DIRECTIONS FOR THIS TASK:
Read the data and repeat all of it exactly.

++++++++++++++++++++

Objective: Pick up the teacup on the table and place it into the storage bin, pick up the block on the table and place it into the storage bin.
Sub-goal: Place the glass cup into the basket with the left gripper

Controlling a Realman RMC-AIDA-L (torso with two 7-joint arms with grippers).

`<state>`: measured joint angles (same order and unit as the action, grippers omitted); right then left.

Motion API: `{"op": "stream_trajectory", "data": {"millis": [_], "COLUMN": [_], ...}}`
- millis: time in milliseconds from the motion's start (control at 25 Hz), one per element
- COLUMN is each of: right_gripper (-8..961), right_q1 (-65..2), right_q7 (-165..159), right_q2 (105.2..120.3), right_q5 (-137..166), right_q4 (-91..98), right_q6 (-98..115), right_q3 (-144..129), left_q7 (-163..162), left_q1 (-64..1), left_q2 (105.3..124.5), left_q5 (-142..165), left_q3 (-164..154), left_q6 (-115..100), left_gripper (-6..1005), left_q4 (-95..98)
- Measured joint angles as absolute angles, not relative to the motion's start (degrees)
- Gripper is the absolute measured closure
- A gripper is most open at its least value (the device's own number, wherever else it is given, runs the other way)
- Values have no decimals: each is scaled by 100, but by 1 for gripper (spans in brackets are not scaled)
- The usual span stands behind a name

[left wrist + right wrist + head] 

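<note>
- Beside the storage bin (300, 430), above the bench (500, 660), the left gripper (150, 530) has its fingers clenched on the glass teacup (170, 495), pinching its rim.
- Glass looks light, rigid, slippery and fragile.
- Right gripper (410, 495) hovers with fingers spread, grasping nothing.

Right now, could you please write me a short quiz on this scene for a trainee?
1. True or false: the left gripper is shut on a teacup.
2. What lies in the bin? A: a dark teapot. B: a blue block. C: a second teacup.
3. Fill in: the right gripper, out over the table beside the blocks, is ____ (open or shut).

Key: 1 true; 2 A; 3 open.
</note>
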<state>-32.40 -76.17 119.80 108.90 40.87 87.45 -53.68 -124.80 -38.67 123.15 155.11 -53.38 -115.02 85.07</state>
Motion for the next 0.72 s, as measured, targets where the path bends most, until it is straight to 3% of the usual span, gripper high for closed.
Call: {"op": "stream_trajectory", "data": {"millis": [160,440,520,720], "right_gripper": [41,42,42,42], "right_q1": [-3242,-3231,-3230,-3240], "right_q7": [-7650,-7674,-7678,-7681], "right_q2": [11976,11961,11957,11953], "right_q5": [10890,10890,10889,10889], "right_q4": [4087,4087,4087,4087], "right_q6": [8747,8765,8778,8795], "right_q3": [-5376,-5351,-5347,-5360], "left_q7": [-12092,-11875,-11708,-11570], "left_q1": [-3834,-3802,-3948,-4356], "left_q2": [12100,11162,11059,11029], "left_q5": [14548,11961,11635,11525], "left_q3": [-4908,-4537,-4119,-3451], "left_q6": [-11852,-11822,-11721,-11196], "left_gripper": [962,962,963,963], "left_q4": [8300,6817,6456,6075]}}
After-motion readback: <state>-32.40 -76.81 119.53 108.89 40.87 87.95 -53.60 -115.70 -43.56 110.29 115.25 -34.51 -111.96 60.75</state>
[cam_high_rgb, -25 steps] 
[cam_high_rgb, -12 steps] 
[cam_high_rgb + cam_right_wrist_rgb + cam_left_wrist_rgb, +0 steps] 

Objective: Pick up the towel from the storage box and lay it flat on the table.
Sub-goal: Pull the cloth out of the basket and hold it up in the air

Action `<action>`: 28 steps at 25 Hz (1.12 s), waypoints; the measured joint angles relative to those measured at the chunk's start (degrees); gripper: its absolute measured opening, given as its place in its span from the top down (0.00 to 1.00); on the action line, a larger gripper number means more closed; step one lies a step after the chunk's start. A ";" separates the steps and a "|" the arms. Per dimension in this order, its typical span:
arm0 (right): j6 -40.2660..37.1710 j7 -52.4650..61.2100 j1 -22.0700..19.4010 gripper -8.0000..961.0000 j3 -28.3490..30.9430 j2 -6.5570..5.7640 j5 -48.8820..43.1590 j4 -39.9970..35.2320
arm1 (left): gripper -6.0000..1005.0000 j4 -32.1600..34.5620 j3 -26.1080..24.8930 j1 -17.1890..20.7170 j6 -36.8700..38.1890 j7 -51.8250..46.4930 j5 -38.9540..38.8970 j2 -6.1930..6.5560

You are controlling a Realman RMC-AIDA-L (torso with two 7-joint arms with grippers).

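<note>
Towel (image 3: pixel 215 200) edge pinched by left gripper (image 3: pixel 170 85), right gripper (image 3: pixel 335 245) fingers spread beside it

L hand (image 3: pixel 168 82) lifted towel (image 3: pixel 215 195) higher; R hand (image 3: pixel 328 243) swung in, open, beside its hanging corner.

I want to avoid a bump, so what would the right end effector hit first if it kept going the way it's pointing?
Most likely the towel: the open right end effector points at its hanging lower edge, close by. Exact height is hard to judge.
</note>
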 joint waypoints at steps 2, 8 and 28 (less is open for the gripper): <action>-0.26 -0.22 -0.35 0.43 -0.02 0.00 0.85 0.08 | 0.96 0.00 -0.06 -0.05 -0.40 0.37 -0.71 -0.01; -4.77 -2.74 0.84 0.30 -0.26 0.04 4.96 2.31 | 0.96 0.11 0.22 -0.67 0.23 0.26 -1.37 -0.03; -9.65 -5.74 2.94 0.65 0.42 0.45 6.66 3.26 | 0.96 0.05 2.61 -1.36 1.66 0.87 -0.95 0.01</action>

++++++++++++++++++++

REPLY TO THE EXERCISE:
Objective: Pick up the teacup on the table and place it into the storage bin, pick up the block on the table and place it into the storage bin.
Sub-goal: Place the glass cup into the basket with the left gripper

Controlling a Realman RMC-AIDA-L (torso with two 7-joint arms with grippers).

`<state>`: measured joint angles (same order and unit as the action, grippers omitted); right then left.

Motion API: `{"op": "stream_trajectory", "data": {"millis": [_], "COLUMN": [_], ...}}`
- millis: time in milliseconds from the motion's start (control at 25 Hz), one per element
- COLUMN is each of: right_gripper (-8..961), right_q1 (-65..2), right_q7 (-165..159), right_q2 (105.2..120.3), right_q5 (-137..166), right_q4 (-91..98), right_q6 (-98..115), right_q3 (-144..129), left_q7 (-163..162), left_q1 (-64..1), left_q2 (105.3..124.5), left_q5 (-142..165), left_q3 (-164..154), left_q6 (-115..100), left_gripper (-6..1005), left_q4 (-95..98)
- Measured joint angles as absolute angles, not relative to the motion's start (degrees)
- Gripper is the absolute measured closure
- A gripper is most open at its least value (the device's own number, wherever else it is given, runs the other way)
- Values have no decimals: each is scaled by 100, but by 1 for gripper (spans in brackets are not scaled)
- The usual span stands behind a name

[left wrist + right wrist + head] 

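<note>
- Beside the storage bin (300, 430), above the bench (500, 660), the left gripper (150, 530) has its fingers clenched on the glass teacup (170, 495), pinching its rim.
- Glass looks light, rigid, slippery and fragile.
- Right gripper (410, 495) hovers with fingers spread, grasping nothing.

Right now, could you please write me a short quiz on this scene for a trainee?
1. True or false: the left gripper is shut on a teacup.
2. What lies in the bin? A: a dark teapot. B: a blue block. C: a second teacup.
3. Fill in: the right gripper, out over the table beside the blocks, is ____ (open or shut).

Key: 1 true; 2 A; 3 open.
</note>
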<state>-32.40 -76.17 119.80 108.90 40.87 87.45 -53.68 -124.80 -38.67 123.15 155.11 -53.38 -115.02 85.07</state>
Motion for the next 0.72 s, as measured, targets where the path bends most, until it is straight to 3% of the usual span, gripper high for closed.
Call: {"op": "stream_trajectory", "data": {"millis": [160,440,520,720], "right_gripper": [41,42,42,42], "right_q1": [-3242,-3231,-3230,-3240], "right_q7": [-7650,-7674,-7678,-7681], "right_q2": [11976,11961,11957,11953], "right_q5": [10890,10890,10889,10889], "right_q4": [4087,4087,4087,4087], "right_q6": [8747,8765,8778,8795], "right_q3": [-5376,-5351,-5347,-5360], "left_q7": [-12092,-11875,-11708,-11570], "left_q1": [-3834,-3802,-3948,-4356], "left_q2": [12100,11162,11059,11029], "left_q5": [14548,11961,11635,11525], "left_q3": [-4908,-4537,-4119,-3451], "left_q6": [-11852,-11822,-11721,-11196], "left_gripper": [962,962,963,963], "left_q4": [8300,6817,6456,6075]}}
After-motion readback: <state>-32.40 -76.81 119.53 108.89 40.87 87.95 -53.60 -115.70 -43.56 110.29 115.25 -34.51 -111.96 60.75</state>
[cam_high_rgb, -25 steps] 
[cam_high_rgb, -12 steps] 
[cam_high_rgb + cam_right_wrist_rgb + cam_left_wrist_rgb, +0 steps] 

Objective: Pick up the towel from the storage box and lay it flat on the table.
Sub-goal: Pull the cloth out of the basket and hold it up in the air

Action `<action>`: 28 steps at 25 Hz (1.12 s), waypoints; the measured joint angles relative to those measured at the chunk's start (degrees); gripper: its absolute measured opening, given as its place in its span from the top down (0.00 to 1.00); on the action line, a larger gripper number means more closed; step one lies a step after the chunk's start. A ";" separates the steps and a "|" the arms. Per dimension in this order, its typical span:
arm0 (right): j6 -40.2660..37.1710 j7 -52.4650..61.2100 j1 -22.0700..19.4010 gripper -8.0000..961.0000 j3 -28.3490..30.9430 j2 -6.5570..5.7640 j5 -48.8820..43.1590 j4 -39.9970..35.2320
arm1 (left): gripper -6.0000..1005.0000 j4 -32.1600..34.5620 j3 -26.1080..24.8930 j1 -17.1890..20.7170 j6 -36.8700..38.1890 j7 -51.8250..46.4930 j5 -38.9540..38.8970 j2 -6.1930..6.5560

You are controlling a Realman RMC-AIDA-L (torso with two 7-joint arms with grippers).

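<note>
Towel (image 3: pixel 215 200) edge pinched by left gripper (image 3: pixel 170 85), right gripper (image 3: pixel 335 245) fingers spread beside it

L hand (image 3: pixel 168 82) lifted towel (image 3: pixel 215 195) higher; R hand (image 3: pixel 328 243) swung in, open, beside its hanging corner.

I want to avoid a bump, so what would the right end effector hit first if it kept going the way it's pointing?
Most likely the towel: the open right end effector points at its hanging lower edge, close by. Exact height is hard to judge.
</note>
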 joint waypoints at steps 2, 8 and 28 (less is open for the gripper): <action>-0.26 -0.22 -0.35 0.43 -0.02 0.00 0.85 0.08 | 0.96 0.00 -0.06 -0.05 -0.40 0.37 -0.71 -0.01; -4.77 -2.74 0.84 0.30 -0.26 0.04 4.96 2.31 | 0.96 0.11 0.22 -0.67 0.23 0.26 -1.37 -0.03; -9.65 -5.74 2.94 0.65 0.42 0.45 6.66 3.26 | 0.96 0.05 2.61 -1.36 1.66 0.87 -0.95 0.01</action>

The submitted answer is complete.